2
votes

I want to obtain the maximum likelihood parameters (MLE) for a cumulative normal curve fitted to some proportion data by direct minimization of the negative log likelihood (without using glm). For some initial values introduced to optim() there is not problem:

x <- c(-0.250, -0.056,  0.137,  0.331,  0.525,  0.719,  0.912,  1.100,  1.300)
k <- c(0, 0, 5, 11, 12, 12, 12, 12, 12)
n <- c(12, 12, 12, 12, 12, 12, 12, 12, 12)


nll <- function(p) {
  phi <- pnorm(x, p[1], p[2])
  -sum(k * log(phi) + (n - k) * log(1 - phi))
}

para<- optim(c(0.5, 0.1), nll)$par

xseq <- seq(-.5, 1.5, len = 100)
yseq <- pnorm(xseq, para[1],para[2])
curve <- data.frame(xseq, yseq)

dat <- data.frame(x, k, n)

library(ggplot2)
ggplot(dat,aes(x = x, y = k / n)) + 
  geom_point()+
  geom_line(data = curve, aes(x = xseq, y = yseq))

But, if I use initial values that are actually closer to the MLE parameters

 para<- optim(c(0.1, 0.1), nll)$par

I obtained the following error:

Error in optim(c(0.1, 0.1), nll) : function cannot be evaluated at initial parameters

It seems that the error is caused by some infinities in the evaluation of the negative log likelihood.

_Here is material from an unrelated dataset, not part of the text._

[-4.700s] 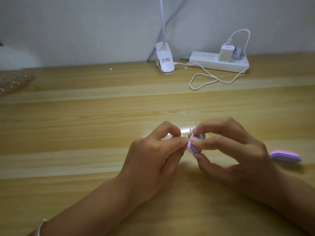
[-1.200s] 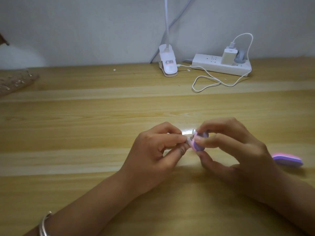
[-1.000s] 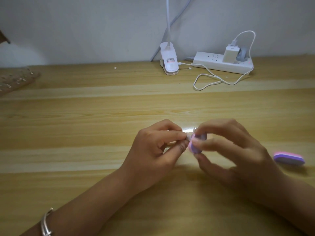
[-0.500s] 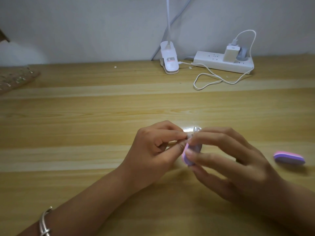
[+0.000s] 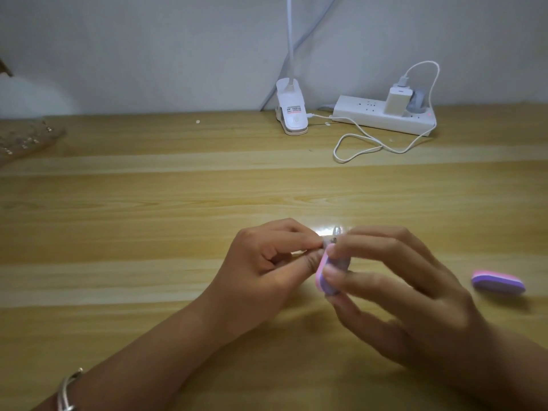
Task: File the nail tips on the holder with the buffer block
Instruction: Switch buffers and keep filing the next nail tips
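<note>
My left hand (image 5: 267, 268) pinches the holder (image 5: 331, 239) just below table centre. My right hand (image 5: 400, 292) grips the buffer block (image 5: 321, 272), which has just swept toward 6 o'clock across a nail tip (image 5: 337, 231). That looks like one filing stroke, with more probably needed.

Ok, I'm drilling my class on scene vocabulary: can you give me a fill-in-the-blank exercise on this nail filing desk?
1. The right hand grips the pink-and-purple ____.
2. A second block lies on the ____ beside that hand.
3. The white charger is plugged into the ____.
4. The silver bracelet is on the ____ wrist.
Missing: buffer block; table; power strip; left.
</note>
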Available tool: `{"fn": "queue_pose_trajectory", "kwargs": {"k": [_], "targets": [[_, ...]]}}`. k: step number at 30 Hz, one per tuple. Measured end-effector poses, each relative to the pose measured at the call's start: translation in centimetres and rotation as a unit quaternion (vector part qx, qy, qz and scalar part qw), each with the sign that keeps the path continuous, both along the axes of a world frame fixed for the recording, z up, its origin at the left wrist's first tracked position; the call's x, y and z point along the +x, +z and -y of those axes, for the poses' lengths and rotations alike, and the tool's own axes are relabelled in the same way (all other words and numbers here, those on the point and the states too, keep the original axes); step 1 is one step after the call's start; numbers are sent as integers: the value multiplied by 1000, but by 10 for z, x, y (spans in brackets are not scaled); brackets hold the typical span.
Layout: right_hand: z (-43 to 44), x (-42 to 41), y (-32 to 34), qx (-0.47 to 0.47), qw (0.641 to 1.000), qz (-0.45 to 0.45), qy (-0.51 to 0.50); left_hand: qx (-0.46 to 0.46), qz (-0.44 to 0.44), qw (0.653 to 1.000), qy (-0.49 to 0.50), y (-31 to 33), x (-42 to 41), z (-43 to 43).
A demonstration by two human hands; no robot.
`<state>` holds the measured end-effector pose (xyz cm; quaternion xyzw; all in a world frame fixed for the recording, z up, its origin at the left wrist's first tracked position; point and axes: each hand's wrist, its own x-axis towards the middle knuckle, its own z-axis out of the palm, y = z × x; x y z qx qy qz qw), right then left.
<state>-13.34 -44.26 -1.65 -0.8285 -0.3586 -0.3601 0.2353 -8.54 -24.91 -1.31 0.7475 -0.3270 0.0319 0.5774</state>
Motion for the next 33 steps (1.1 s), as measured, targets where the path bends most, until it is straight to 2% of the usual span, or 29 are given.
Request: {"fn": "queue_pose_trajectory", "kwargs": {"k": [5,9,13,17,21,25,29,33], "targets": [[12,8,4,18,999,-15,-45,-3,-24,1000,4,1,-1,1],[4,2,0,-4,1000,-6,-9,-9,-23,1000,-7,2,0,1],[11,6,3,22,999,-16,-33,-3,-28,1000,6,2,-1,1],[1,1,-2,-8,1000,0,2,-5,-14,1000,3,2,0,0],[10,7,3,16,999,-14,-34,-12,-35,999,16,2,0,1],[1,1,-1,-10,1000,3,0,-17,-30,999,-3,1,0,1],[10,7,2,12,999,-1,-43,-10,-30,999,11,1,-1,1],[1,1,-2,-7,1000,9,-4,-4,-18,1000,-7,1,-1,0]]}}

I found that if I increase the precision using the log.p option of pnorm, I don't obtatin the error

nll <- function(p) {
  logphi1 <- pnorm(x, p[1], p[2], lower.tail = T, log.p = T)
  logphi2 <- pnorm(x, p[1], p[2], lower.tail = F, log.p = T)
  -sum(k * logphi1 + (n - k) * logphi2)
}
para<- optim(c(0.1, 0.1), nll)$par

but the problem is that in addition to pnorm I also want to fit curves that are a + b * pnorm with a and b constants and in those cases I cannot used log.p to increase the precision.

2

2 Answers

1
votes

It seems that replacing the very small numbers by the machine epsilon and the numbers very close to 1 by 1 - (machine epsilon), the error does not occur and the fit seems sensible.

x <- c(-0.250, -0.056,  0.137,  0.331,  0.525,  0.719,  0.912,  1.100,  1.300)
k <- c(0, 0, 5, 11, 12, 12, 12, 12, 12)
n <- c(12, 12, 12, 12, 12, 12, 12, 12, 12)

nll <- function(p) {
  phi <- pnorm(x, p[1], p[2])
  phi[phi < .Machine$double.eps] <- .Machine$double.eps
  phi[phi > (1 - .Machine$double.eps)] <- 1 - .Machine$double.eps
  -sum(k * log(phi) + (n - k) * log(1 - phi))
}

para<- optim(c(0.1, 0.1), nll)$par

xseq <- seq(-.5, 1.5, len = 100)
yseq <- pnorm(xseq, para[1],para[2])
curve <- data.frame(xseq, yseq)

dat <- data.frame(x, k, n)

library(ggplot2)
ggplot(dat,aes(x = x, y = k / n)) +
  geom_point()+
  geom_line(data = curve, aes(x = xseq, y = yseq))
0
votes

The problem is in the 8th datapoint & parameter values; they cause a NaN in the evaluation of the likelihood, because pnorm evaluates to 1 (numerically):

p <- c(0.1,0.1)
pnorm(x[8], p[1], p[2])
## 1
1-pnorm(x[8], p[1], p[2])
## 0
pnorm(x[8], p[1], p[2], lower.tail=FALSE)
## 7.6e-24

The latter value lies below the machine-epsilon, so even if you write 1 - pnorm(x[8], p[1], p[2], lower.tail=FALSE) in your likelihood, this won't avoid the underflow.